What he hurls at me inside my head pains me deeply in my chest. Because I know what he'll criticize next, and I don't want to hear it.
"It was a success, Father," I quickly reply and nod vigorously. "Everyone wants to participate. Well, everyone except Kahlo." He just stared at me the whole time, shaking his head. Arms tightly crossed, repeatedly snorting in annoyance. As soon as the meeting was over, he disappeared.
Pfff, Father scoffs grumpily. Those deceitful lot. They played along with you, and as soon as you left the room, they gossiped about you instead of working .
Is that how he thinks of his employees? That's... terribly disrespectful.
"You know, we don't have to agree. Let's just see how things unfold," I say, trying to sound composed but with a significant amount of fear in my gut.
Yes, the employees applauded me. They nodded in agreement after I asked for their help. And except for Kahlo, they all reacted positively to my idea of participating in the competition. If they hadn't thought it was a good idea, we wouldn't be submitting a design. That's exactly what I told them, and they still agreed.
They didn't pretend, did they?
Don't be so foolish, Sky , whispers Father inside my head. Don't do this to me. Not again.

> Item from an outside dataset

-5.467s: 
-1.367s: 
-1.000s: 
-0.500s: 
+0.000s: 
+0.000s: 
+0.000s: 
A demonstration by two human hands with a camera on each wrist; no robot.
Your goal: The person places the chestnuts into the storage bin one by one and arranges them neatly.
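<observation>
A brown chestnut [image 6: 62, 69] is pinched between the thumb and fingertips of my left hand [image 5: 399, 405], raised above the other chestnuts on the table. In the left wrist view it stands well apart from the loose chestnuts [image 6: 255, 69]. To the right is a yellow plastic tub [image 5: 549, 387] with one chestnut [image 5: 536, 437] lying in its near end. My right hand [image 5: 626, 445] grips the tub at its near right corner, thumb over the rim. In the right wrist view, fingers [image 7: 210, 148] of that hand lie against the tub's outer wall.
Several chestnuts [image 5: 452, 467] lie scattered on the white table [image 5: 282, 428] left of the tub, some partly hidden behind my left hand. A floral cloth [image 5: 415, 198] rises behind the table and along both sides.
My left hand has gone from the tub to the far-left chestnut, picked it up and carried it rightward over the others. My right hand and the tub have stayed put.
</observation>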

I swallow hard but can't shake the thought that he might be right. The strength I felt just moments ago, burning inside me like a roaring fire, turns into a trembling flame. And the way Father is now fixating on me in my imagination feels like a strong gust of wind that extinguishes it instantly.
What is wrong with you? Why are you behaving so irrationally? he probes.
Stupid. Irrational. The words echo within me. It's not the first time he's used them.
Ah, yes, I knew it . His lips thin into a tight line. Another year, the same mistake , he says with disappointment.
"No, you can't compare it to back then." My voice quivers like parchment paper. "Kjell is different. He doesn't want anything bad for me, not at all. He doesn't pressure me into anything; I make the decisions myself."
Father turns his gaze away from me. I have important matters to attend to.
Instinctively, I reach for his hand. "No, please, don't go."
Silently, he closes his eyes in my imagination. Helpless to bring him back, I watch as darkness engulfs him.
I'm left alone in a silence interrupted only by the beeping of the heart monitor, with Father lying motionless in bed before me and his warm hand in mine.
"No, no, no," I murmur in despair because I don't want his words to poison my thoughts.
Yes, Kjell is changing me into a different person. But he is not Levi. With Levi, I crashed; with Kjell, it feels like I'm finally flying again.
He is good for me, I know that for sure. And nothing Father could say or do will change that.